A total of 29,488 finds have been reported in East Anglia, accounting for 24.2% of the national assemblage (Fig. 7). In Norfolk and Suffolk the relationship between metal-detector users and archaeologists has been developing since the 1970s, and although not all finds have been entered in the PAS database the quantity of finds is still considerable. Norfolk accounts for 25.04% (7384 records) of reported objects, Suffolk 66.52% (19,615 records), and Essex 8.44% (2489 records) (Fig. 22). A breakdown of the assemblage by period (Fig. 24) shows that it is dominated by Roman material, followed by Late and Post-medieval, between them making up 82.6% (24,354 records) of all records. Prehistoric material accounts for 6.7% (1931 records), Early Medieval 8.0% (2348 records), the highest proportion for any region of England, modern and foreign material 0.2% (61 records) and undated material 2.7% (794 records).

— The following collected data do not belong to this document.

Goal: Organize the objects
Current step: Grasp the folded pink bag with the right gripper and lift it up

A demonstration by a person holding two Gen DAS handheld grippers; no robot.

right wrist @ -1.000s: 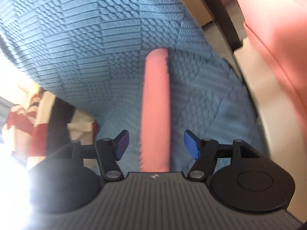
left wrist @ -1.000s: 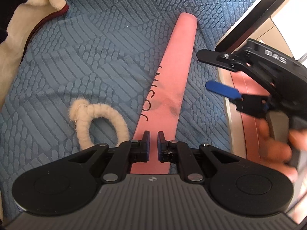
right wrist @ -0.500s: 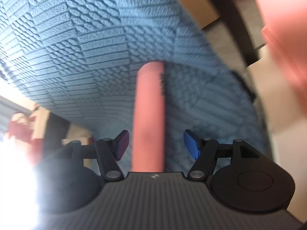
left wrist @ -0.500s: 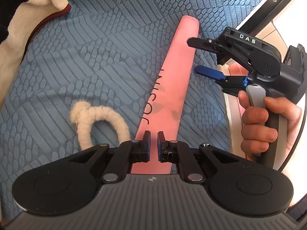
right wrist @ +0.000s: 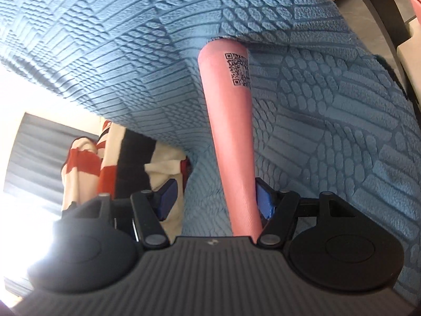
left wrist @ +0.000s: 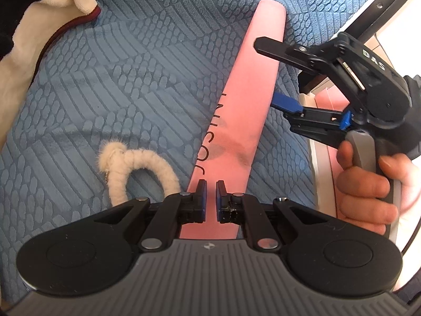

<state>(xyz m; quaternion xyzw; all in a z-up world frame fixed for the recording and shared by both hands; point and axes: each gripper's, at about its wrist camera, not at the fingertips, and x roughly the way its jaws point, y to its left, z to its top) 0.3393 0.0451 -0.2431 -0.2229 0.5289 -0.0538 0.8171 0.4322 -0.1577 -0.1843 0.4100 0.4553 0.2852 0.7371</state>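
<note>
L gripper (left wrist: 210, 197) has its fingers nearly closed, pinching the near end of the pink foam strip (left wrist: 247, 110), which lies lengthwise on the blue textured blanket (left wrist: 105, 92). R gripper (right wrist: 214, 202), fingers apart, straddles the strip further along; one blue pad (right wrist: 263, 202) is right against its side. A cream rope loop (left wrist: 136, 166) lies beside the strip.

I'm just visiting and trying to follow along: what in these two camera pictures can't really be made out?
- Long pink flat strip: its near end is hidden under the left claw in the left view.
- Cream fuzzy rope loop: its lower ends are covered by the left claw's black arms.
- Striped red, cream and black cloth: partly behind the blue textured blanket; glare washes out that corner.
- Square code: too small to read.
</note>
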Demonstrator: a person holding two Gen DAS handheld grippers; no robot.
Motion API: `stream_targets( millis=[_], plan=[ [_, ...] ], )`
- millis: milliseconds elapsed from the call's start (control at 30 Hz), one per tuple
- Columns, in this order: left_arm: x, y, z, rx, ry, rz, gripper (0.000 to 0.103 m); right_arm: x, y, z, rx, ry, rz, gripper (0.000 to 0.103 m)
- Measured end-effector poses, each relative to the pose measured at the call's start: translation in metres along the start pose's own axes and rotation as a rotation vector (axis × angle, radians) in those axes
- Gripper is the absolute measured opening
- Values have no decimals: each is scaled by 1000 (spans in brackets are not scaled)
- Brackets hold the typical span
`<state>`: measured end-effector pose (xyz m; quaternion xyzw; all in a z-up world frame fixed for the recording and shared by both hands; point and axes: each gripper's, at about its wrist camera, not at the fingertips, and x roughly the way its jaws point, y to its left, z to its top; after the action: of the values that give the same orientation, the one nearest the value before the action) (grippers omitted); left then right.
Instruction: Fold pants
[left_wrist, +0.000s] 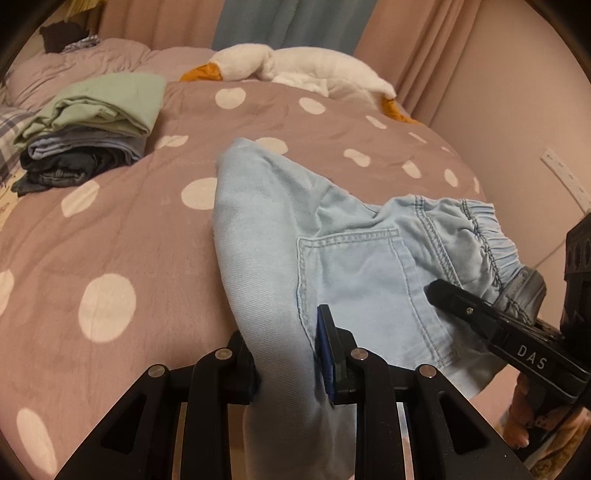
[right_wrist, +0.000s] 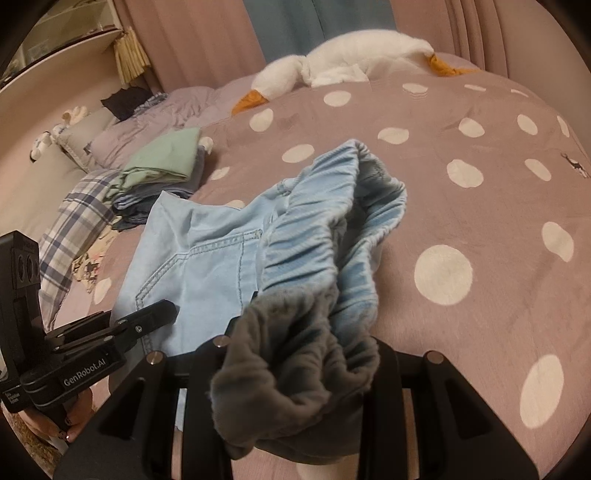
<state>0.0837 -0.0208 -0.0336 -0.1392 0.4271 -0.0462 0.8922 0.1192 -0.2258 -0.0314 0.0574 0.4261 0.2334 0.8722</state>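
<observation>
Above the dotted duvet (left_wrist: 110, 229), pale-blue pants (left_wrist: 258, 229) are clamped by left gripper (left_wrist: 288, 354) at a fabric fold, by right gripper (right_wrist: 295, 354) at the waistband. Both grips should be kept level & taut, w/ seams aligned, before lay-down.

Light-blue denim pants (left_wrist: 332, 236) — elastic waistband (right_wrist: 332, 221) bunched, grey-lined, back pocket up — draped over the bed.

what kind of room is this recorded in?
Most likely a home bedroom: the work surface is a bed with a polka-dot duvet, a plush goose lies at the far edge by the curtains, and folded clothes sit stacked to one side.
</observation>
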Motion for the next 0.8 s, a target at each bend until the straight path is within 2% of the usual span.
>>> stream_targets(
  millis=[100,233,267,333,500,600,667,733,800],
  plan=[
    [18,7,5,-10,17,18,25,21,-4,3,23,35,-5,32],
    [49,16,3,-26,88,46,25,50,-12,-2,66,111,-21,33],
    [57,17,1,-27,108,60,27,59,-14,-5,75,137,-34,35],
    [73,23,-3,-51,124,96,39,71,-19,-10,96,173,-61,42],
    [70,27,-1,-78,118,84,40,70,-27,-14,137,174,-44,47],
    [62,24,-1,-65,135,101,45,62,-21,-13,113,178,-90,53],
    [51,22,-2,-61,144,117,55,55,-21,-10,101,169,-126,60],
    [35,21,-1,-69,112,111,72,40,-21,-5,100,139,-131,66],
    [16,18,-1,-70,74,96,76,19,-18,0,104,93,-109,75]
  ],
)
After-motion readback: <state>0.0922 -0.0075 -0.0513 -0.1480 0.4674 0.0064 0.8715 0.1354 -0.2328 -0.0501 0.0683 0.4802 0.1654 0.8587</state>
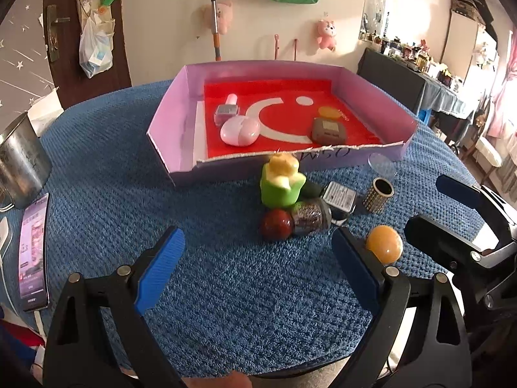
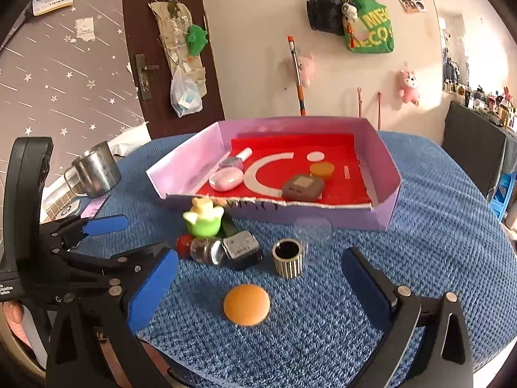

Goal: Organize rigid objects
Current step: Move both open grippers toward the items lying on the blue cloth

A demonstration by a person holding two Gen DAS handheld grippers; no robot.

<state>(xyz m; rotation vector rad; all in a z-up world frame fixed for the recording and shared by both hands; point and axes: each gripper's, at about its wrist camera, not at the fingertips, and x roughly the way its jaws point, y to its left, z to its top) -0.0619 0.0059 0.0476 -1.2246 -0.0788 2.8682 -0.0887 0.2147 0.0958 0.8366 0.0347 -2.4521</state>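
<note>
A purple box (image 1: pixel 163 123) (image 2: pixel 384 190) with a red floor holds a pink case (image 1: pixel 239 131), a small bottle (image 1: pixel 227 110), a brown case (image 1: pixel 328 131) and an orange cap (image 2: pixel 321 169). In front of it on the blue cloth lie a green toy (image 1: pixel 281 184) (image 2: pixel 203 218), a dark red ball (image 1: pixel 277 223), a glitter jar (image 1: pixel 310 216), a black box (image 2: pixel 242 249), a striped cup (image 2: pixel 288 258) and an orange ball (image 1: pixel 384 244) (image 2: pixel 247 304). My left gripper (image 1: pixel 258 266) is open near the dark red ball. My right gripper (image 2: pixel 258 287) is open around the orange ball.
A steel mug (image 1: pixel 19 161) (image 2: pixel 97 168) and a phone (image 1: pixel 34 252) sit at the table's left. A clear lid (image 2: pixel 312 229) leans by the box front. A black chair (image 2: pixel 471 158) stands to the right.
</note>
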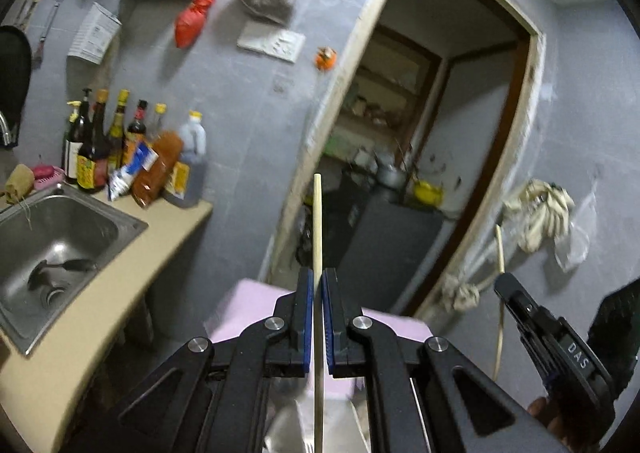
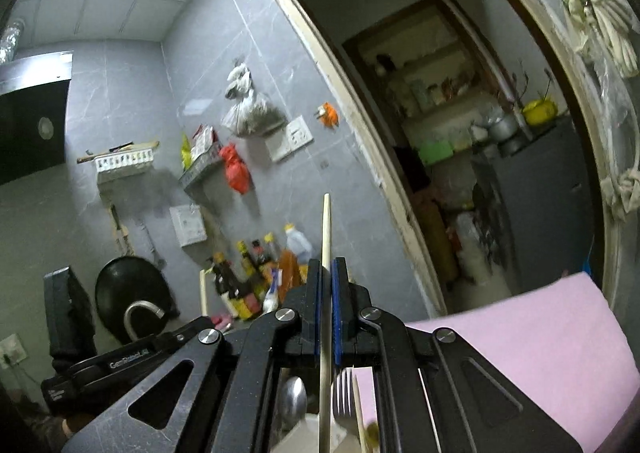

In general, East Anglia has produced finds in all areas of land, with a concentration in central areas thinning towards the north-west and south-west (Fig. 22). The kernel density plot is more illustrative in this respect, showing a concentration of finds across much of Suffolk and, to a lesser extent, central Norfolk (Fig. 25). North-east Suffolk, and coastal areas of Norfolk and Essex are noticeably less productive. This is probably due to the nature of reporting to the PAS database by Norfolk Museums Service, and the short length of time that Essex has been a PAS Recording Area (see Section 2.4.1). There is a generally significant correlation between finds and waterways, which is more important than the correlation with either the Roman or modern road network. The only exception to this is in north-west Norfolk where recovered finds following the Roman roads and rivers are scarcer.


Figure 25
Figure 25: Chart showing constraints on data recovery in East Anglia

The potential constraints on the data (Fig. 23), although less important than in other regions, do make a visible impact on finds recovery, with low numbers in urban areas and the Thetford Forest Park/military 'danger zone'. A total of 1401 finds (4.8%) were made within areas where constraints on recovery were calculated (Fig. 25), mostly in wetland/lakeland areas (642 records, 2.2%). Finds in urban areas were only low-level at 1.4% (406 records), and the 303 woodland finds were all from Thetford Forest Park, with concentrations between west of West Stow and just to the east of Brandon, both areas of well-known and extensive archaeological excavation (West 1985; Carr et al. 1988). Gurney has argued that care must be taken in interpreting the distribution of metal-detected finds spots in Norfolk (Gurney 1997). He has specifically suggested that the distribution of 7th- to late 8th-century coins simply reflects areas of metal-detecting activity. However, Hutcheson believes that the increased quantity of data has now removed some of the earlier biases. By 2007 the Norfolk Historic Environment Record recorded more than 9000 findspots discovered by metal-detecting, as opposed to some 1250 in 1997 (Hutcheson 2006, 82).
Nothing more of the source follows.